◆ Task instructions ◆
Your output should be every line below, copied exactly.

◆ Given material ◆
○ ○ ○ ○ ○ ○ ○

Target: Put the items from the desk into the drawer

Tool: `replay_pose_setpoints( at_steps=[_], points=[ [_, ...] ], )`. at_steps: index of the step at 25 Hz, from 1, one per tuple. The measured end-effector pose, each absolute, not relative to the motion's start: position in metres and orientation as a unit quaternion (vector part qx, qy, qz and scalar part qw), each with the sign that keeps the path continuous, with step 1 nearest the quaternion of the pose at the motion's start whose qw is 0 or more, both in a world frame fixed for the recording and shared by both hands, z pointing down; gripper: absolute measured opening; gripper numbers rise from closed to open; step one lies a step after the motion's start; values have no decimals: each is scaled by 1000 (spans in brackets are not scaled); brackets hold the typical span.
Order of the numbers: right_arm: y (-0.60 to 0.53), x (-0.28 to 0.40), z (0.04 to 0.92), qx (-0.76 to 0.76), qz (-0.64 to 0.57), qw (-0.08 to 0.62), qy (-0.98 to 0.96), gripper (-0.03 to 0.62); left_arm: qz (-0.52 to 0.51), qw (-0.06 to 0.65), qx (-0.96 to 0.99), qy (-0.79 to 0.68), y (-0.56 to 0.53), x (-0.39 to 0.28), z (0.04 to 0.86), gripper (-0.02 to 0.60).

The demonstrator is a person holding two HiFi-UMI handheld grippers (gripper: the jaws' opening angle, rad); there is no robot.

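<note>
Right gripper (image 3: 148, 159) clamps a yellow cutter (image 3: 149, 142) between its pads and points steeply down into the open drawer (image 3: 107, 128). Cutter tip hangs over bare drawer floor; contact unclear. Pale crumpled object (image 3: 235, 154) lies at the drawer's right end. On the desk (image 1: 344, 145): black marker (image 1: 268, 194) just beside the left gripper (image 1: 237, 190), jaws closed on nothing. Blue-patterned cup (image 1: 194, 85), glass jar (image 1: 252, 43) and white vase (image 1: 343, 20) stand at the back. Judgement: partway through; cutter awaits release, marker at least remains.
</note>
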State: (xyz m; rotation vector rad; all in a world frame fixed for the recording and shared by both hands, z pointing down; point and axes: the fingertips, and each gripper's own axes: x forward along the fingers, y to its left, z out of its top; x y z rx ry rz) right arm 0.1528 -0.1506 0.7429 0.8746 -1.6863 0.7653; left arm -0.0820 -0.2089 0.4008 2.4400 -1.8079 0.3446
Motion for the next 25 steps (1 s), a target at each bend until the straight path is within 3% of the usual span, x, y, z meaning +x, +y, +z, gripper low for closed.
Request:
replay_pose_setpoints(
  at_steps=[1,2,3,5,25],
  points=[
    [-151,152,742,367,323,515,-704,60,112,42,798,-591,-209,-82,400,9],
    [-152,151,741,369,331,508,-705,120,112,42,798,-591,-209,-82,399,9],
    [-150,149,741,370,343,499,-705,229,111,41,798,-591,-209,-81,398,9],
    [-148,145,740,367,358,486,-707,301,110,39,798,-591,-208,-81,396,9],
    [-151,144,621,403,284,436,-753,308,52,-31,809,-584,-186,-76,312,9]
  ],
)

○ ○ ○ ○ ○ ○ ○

◆ Solution to the problem ◆
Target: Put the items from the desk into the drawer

Tool: `replay_pose_setpoints( at_steps=[_], points=[ [_, ...] ], )`. at_steps: index of the step at 25 Hz, from 1, one per tuple. The measured end-effector pose, each absolute, not relative to the motion's start: position in metres and orientation as a unit quaternion (vector part qx, qy, qz and scalar part qw), each with the sign that keeps the path continuous, with step 1 nearest the quaternion of the pose at the motion's start whose qw is 0 or more, both in a world frame fixed for the recording and shared by both hands, z pointing down; gripper: absolute measured opening; gripper numbers rise from closed to open; step one lies a step after the motion's start; values have no decimals: each is scaled by 1000 (spans in brackets are not scaled); brackets hold the typical span.
Order of the numbers: right_arm: y (-0.60 to 0.53), x (-0.28 to 0.40), z (0.04 to 0.92), qx (-0.76 to 0.76), qz (-0.64 to 0.57), qw (-0.08 to 0.62), qy (-0.98 to 0.96), gripper (-0.03 to 0.62); left_arm: qz (-0.52 to 0.51), qw (-0.06 to 0.65), qx (-0.96 to 0.99), qy (-0.79 to 0.68), y (-0.56 to 0.53), x (-0.39 to 0.28), z (0.04 to 0.86), gripper (-0.02 to 0.60).

The demonstrator is a person holding two HiFi-UMI handheld grippers (gripper: the jaws' opening angle, rad); there is no robot.

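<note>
Right gripper (image 3: 148, 159) clamps a yellow cutter (image 3: 149, 142) between its pads and points steeply down into the open drawer (image 3: 107, 128). Cutter tip hangs over bare drawer floor; contact unclear. Pale crumpled object (image 3: 235, 154) lies at the drawer's right end. On the desk (image 1: 344, 145): black marker (image 1: 268, 194) just beside the left gripper (image 1: 237, 190), jaws closed on nothing. Blue-patterned cup (image 1: 194, 85), glass jar (image 1: 252, 43) and white vase (image 1: 343, 20) stand at the back. Judgement: partway through; cutter awaits release, marker at least remains.
</note>
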State: (xyz m; rotation vector rad; all in a world frame fixed for the recording and shared by both hands, z pointing down; point and axes: the fingertips, and each gripper's own axes: x forward along the fingers, y to its left, z out of its top; x y z rx ry rz) right arm 0.1528 -0.1506 0.7429 0.8746 -1.6863 0.7653; left arm -0.0820 -0.2089 0.4008 2.4400 -1.8079 0.3446
Motion for the next 25 steps (1 s), a target at each bend until the straight path is within 3% of the usual span, x, y, z meaning +x, +y, +z, gripper low for closed.
Request:
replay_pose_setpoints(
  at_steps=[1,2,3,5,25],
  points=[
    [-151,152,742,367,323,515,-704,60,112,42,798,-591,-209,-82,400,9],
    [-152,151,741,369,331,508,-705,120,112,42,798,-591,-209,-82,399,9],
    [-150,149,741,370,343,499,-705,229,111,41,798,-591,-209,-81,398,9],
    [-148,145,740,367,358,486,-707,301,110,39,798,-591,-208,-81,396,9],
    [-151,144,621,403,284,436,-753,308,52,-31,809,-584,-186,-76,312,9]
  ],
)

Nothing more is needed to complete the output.